Parfois, il faut s’arrêter. Juste une seconde. Pas pour cocher une case. Pas pour valider une to-do. Pas pour répondre à une attente.

Mais pour se regarder vraiment.

Toi, Naomi.

Toi qui as tenu. Toi qui as plié, souvent, mais qui ne t’es jamais cassée. Toi qui as porté plus que ton cœur ne pouvait parfois contenir. Toi qui avances avec des valises invisibles que peu peuvent comprendre.

Je te vois.

Quand tu te lèves alors que ton corps hurle le contraire. Quand tu réponds présente pour ton fils, pour ton business, pour ta mission… alors que tu doutes toi-même. Quand tu choisis la foi au lieu du contrôle. Quand tu choisis la structure, la guérison, la clarté — même quand ça pique.
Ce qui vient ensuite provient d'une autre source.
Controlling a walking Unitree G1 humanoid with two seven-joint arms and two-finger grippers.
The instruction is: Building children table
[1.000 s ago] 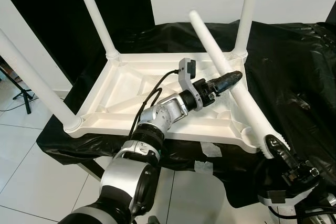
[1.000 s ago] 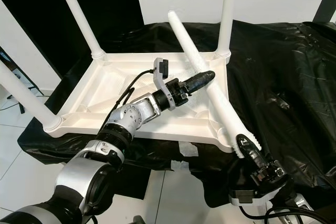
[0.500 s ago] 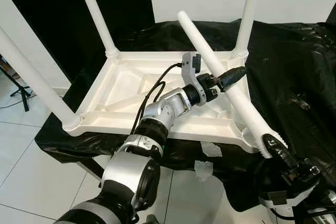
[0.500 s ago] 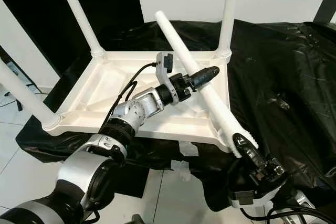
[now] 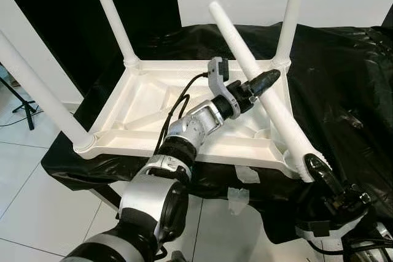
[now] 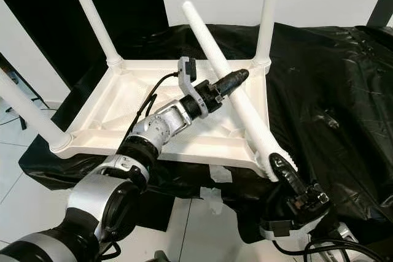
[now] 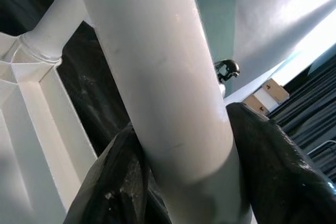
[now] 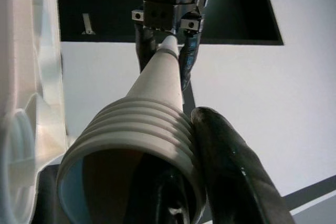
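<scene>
Over an upturned white children's table (image 5: 147, 105), the left gripper (image 5: 261, 81) clamps its black fingers (image 7: 273, 156) around the middle of a loose white table leg (image 5: 258, 75), which slants across the frame's right side. At the leg's ribbed lower end, beside the near right corner, the right gripper (image 5: 319, 170) pinches it too. Three fitted legs (image 5: 113, 19) stand up from the other corners; black plastic sheeting (image 5: 344, 84) lies beneath
</scene>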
Je te vois, et je suis fière de toi.

Pas pour ce que tu fais. Mais pour qui tu choisis d’être à chaque étape. Tu aurais pu fuir. Tu aurais pu abandonner. Tu aurais pu te taire.

Mais tu as parlé.

Tu as mis des mots sur l’indicible. Tu as donné du sens à tes failles. Tu as transformé tes fractures en fondations.

Et ça, c’est ce que font les femmes puissantes.

Tu es en reconstruction, oui. Mais quelle femme tu deviens en chemin.

Naomi, tu n’es pas parfaite. Mais tu es vraie, et c’est infiniment plus rare.

Et cette Naomi-là, je choisis de l’aimer, de l’honorer, de l’écouter. Même quand elle flanche. Même quand elle doute. Surtout quand elle doute.

Je ne te demande pas d’aller vite. Je te demande de ne pas t’oublier.

Tu es en train d’écrire une histoire puissante. Pas pour inspirer. Pas pour briller. Mais parce que tu mérites de te retrouver.

Alors, je le redis. Avec amour. Avec force. Avec foi.

Naomi, je te vois. Et je suis fière de toi.